Editorial from News and Letters October 1997
Bosnia: between two kinds of partition
The recent announcement by the Clinton administration that it will
keep U.S. troops in Bosnia long past the original June l998 deadline
for their withdrawal has intensified debate in Washington over the
direction of its Bosnia policy. The narrow confines in which this
debate is occurring, however, is preventing many from grasping the
real nature of U.S. actions. On Sept. 23 Samuel R. Berger, Clinton's
national security advisor, announced that an extended presence of
U.S. troops is needed in Bosnia in order to prevent a resumption of
full-scale warfare between Croats, Muslims and Serbs. If U.S. troops
were to withdraw by next June, he asserted, a major catastrophe could
occur.
Arguing against this are such standard-bearers of the Republican
Party as Senator Kay Bailey Hutchinson of Texas, who favors an
immediate withdrawal of U.S. troops. Hutchinson, who openly supports
the partition of Bosnia between Serbs, Croats and Muslims, revealed
the basis of her position when she said "our peacekeepers have been
assigned missions that are inherently not peaceful, like forcing
refugees back into mixed neighborhoods." Aside from the fact that
the U.S. and NATO forces have done no such thing, it is clear that
nothing irks this Texas Republican more than the thought of
encouraging different ethnicities to live together. Such racist
attitudes motivate the Republican Party's entire attitude on Bosnia.

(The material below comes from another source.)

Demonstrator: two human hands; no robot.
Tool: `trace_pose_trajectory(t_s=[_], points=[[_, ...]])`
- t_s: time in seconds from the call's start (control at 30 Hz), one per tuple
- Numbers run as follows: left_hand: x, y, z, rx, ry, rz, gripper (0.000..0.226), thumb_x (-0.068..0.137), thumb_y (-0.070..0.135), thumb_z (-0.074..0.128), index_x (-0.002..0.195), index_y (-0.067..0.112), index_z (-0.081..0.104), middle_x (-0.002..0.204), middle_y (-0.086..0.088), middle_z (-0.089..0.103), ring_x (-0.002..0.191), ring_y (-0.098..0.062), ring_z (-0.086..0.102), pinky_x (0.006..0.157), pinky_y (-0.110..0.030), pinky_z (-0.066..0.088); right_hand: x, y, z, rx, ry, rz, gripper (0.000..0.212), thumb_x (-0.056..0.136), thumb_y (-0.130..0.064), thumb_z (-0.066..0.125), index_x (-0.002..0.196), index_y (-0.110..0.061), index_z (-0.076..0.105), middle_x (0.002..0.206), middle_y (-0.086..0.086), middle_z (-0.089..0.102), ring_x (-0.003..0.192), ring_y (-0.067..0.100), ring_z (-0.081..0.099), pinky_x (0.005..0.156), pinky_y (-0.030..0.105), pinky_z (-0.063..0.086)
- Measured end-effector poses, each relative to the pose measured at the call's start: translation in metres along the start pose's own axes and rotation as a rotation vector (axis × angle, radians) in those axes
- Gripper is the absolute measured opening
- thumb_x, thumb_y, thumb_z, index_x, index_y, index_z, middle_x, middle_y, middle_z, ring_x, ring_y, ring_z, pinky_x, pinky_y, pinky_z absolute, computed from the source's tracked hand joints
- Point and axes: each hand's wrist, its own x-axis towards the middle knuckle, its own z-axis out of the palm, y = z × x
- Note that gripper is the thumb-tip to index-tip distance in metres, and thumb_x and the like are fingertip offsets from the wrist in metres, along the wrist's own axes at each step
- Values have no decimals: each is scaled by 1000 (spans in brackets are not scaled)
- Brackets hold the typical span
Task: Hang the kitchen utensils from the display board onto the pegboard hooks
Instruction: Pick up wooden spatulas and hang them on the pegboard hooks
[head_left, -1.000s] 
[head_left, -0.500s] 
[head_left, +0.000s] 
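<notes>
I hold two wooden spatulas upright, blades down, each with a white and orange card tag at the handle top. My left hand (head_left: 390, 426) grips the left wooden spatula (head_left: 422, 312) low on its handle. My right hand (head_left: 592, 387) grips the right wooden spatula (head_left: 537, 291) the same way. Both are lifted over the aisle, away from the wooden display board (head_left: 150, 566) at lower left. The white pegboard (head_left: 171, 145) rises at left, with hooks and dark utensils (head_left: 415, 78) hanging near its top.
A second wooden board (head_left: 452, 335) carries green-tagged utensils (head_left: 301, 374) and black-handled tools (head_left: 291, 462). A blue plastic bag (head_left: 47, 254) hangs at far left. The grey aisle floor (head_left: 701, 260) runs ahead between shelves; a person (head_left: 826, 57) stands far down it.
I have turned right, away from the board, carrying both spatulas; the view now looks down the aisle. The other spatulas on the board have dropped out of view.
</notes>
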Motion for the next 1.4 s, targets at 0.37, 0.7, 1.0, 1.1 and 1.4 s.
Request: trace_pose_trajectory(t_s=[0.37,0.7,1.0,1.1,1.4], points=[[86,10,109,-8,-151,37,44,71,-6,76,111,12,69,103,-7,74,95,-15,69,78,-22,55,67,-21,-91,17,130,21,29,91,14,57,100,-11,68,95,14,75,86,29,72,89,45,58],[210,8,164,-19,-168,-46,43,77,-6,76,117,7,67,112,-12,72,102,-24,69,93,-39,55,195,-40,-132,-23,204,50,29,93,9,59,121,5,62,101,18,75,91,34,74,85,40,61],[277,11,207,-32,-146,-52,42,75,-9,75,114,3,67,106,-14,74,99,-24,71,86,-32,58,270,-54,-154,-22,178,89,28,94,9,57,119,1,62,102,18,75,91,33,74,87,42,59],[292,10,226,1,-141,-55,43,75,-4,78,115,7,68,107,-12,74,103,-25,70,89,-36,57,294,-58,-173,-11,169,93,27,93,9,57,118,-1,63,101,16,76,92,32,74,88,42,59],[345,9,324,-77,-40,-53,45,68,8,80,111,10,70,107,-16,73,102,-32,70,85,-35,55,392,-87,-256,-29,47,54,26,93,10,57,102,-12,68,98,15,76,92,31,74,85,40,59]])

PLAVSIC--MINION OF CLINTON POLICY
Though the Clinton administration claims to be governed by more
enlightened motives, its policies in Bosnia are likewise furthering
an apartheid-like separation of Muslims, Croats and Serbs. This is
most of all seen in its support of Biljana Plavsic, President of the
renegade Serb "Republika Srpska," established through the ethnic
cleansing of thousands of Bosnian Muslims.
Clinton proclaimed her an ally of U.S. interests after she broke
with Radovan Karadzic, the notorious war criminal who once headed
the neo-fascist Serb enclave, after he cut her out of the take from
various illicit trade and extortion schemes. But she has never
distanced herself from Karadzic's narrow nationalism. She was a
fervent advocate of the war against Bosnia who often referred to
Muslims as an "inferior civilization" which should be annihilated.
Yet despite her continued refusal to criticize any Serbian actions
during the genocidal war against Bosnia, the U.S. has now embraced
her as a "moderate"!
By supporting figures like Plavsic, while refraining from any
serious effort to arrest war criminals like Karadzic, the U.S. is
ensuring the lines of ethnic apartheid in Bosnia will be permanent.
So why is Clinton anxious to maintain a long-term military presence
there when his policies are leading to the kind of outright
partition advocated openly by his Republican Party critics? His
claim that U.S. troops are needed in order to "avoid bloodshed" is
hardly believable, given that the U.S. sat back and watched as tens
of thousands of Bosnians were massacred during the war. Something
different is at stake--U.S. concern over the future of NATO should
renewed fighting in Bosnia take matters beyond the perimeters it has
envisioned for it.
NATO PREVENTS A CLEAN FIGHT
Berger stated this plainly on Sept. 23 when he said a resumption of
military hostilities after a U.S. departure "would undermine NATO's
credibility at a critical moment when the alliance is preparing for
new members and new missions. This would throw into question
America's leadership in Europe."
The U.S. fears that in the advent of any renewal of hostilities, the
Bosnians will be in the position to make major military gains. This
is not an unjustified view. Bosnia was on the verge of inflicting a
military defeat on the Serbs when the U.S. forced them to accept a
cease-fire and the Dayton Accords. Since then, the Bosnians have
become much more powerful in economic and military terms. A
resumption of hostilities could easily lead to the total defeat of
the Serb leaders in the Republika Sprska.
Such a military defeat of the Serb leadership by the Bosnians could
break the shackle of neo-fascist narrow nationalism which has
gripped the region. This applies not only to the Republika Srpska,
but Serbia itself. As the failure of this year's protest movement in
Serbia to detach itself from various narrow nationalist leaders
showed, so long as Serbian narrow nationalism does not suffer a
military as well as political defeat, it will be all the harder to
loosen its grip on the minds of the Serbian masses.
It is precisely this eventuality that current U.S. policy aims to
prevent. Far from taking the ground of Clinton's arguments with the
Congressional Republicans, what is needed is opposition to U.S.
military intervention in Bosnia rooted in a firm defense of Bosnia's
struggle to create a truly multiethnic society.